Activity »
Extract each line of the records below that contains the word "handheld".

[Records excerpted from a collection]
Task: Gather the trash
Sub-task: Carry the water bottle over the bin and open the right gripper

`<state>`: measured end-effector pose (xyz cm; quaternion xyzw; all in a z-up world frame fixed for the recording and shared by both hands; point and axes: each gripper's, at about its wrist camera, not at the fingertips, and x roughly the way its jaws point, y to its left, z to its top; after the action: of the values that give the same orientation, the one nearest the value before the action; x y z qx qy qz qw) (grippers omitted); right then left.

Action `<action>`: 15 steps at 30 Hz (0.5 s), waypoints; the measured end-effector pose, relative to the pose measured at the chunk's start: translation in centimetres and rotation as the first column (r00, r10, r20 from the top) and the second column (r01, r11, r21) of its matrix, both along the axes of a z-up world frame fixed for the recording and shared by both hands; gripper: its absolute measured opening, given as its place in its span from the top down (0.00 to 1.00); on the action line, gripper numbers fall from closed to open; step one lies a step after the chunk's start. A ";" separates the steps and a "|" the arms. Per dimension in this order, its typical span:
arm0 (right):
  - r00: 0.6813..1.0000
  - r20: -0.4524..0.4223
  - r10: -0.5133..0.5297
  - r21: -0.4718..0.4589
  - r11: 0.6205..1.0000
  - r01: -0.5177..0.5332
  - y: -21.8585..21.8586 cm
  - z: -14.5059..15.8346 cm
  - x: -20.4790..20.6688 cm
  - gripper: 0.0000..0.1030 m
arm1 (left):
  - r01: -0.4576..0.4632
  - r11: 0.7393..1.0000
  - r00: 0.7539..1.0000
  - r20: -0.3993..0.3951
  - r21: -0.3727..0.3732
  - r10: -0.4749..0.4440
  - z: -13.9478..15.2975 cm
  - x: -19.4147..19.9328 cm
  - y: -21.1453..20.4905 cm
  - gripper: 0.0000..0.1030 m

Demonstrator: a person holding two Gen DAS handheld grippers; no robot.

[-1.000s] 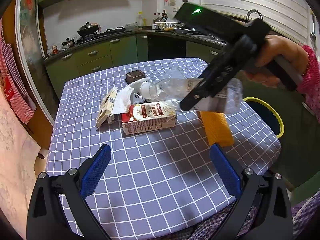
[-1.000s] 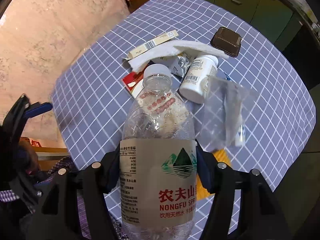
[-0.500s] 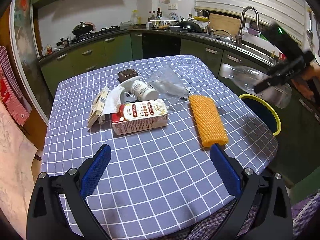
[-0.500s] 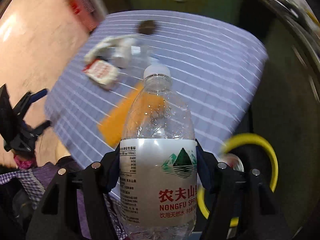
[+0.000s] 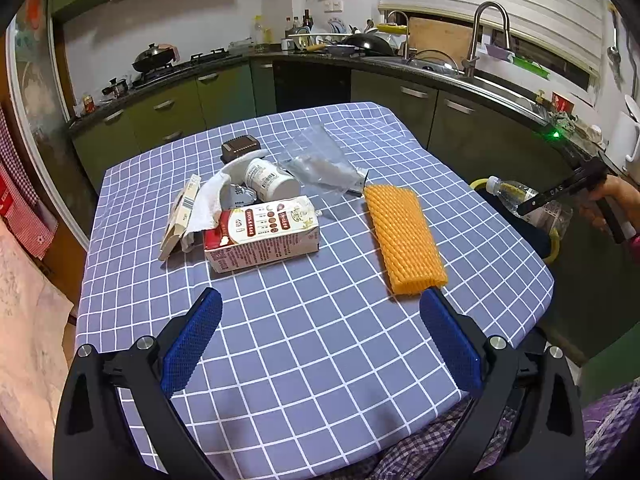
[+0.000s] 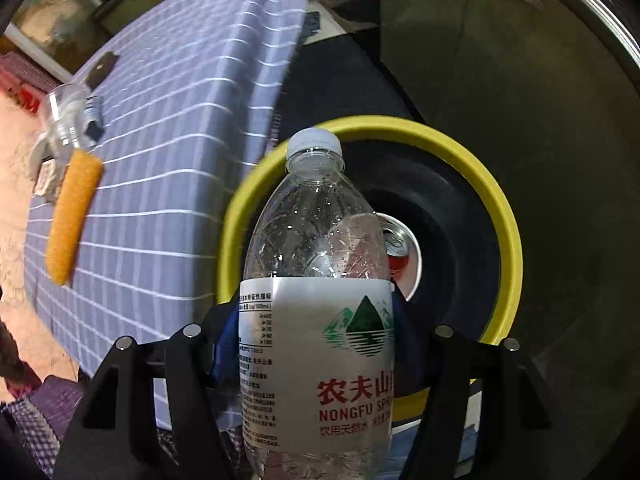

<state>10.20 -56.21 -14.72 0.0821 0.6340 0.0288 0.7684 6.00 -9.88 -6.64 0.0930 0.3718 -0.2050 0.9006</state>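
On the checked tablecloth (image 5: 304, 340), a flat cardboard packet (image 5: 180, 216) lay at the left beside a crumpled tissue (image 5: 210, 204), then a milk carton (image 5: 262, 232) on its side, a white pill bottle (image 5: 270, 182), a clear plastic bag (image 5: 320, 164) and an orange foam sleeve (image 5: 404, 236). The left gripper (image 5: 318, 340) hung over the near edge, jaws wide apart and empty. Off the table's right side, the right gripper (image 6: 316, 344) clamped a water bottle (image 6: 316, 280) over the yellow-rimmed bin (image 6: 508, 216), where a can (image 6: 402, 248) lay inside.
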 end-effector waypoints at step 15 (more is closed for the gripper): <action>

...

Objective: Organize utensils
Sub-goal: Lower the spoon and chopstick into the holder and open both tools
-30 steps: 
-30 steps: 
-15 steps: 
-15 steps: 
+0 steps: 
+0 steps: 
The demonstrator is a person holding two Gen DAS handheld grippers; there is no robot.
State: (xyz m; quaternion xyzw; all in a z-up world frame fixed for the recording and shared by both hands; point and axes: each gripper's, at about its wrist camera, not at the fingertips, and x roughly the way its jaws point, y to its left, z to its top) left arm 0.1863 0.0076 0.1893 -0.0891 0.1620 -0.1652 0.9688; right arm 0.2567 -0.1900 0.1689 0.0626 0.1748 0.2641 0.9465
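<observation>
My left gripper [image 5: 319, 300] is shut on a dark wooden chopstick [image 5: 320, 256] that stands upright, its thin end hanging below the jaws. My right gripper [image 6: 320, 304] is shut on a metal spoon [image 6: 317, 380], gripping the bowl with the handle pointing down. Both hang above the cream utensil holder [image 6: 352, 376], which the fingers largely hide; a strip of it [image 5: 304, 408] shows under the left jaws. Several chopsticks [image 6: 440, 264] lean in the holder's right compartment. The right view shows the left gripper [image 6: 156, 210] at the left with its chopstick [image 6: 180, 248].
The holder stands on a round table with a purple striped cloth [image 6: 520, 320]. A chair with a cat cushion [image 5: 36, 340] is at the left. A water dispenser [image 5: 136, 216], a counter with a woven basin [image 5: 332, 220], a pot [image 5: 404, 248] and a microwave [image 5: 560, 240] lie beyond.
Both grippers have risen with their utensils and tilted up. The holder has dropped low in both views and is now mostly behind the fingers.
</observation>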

Written answer »
Demonstrator: a person holding two Gen DAS handheld grippers; no robot.
The demonstrator is a person holding two Gen DAS handheld grippers; there is no robot.

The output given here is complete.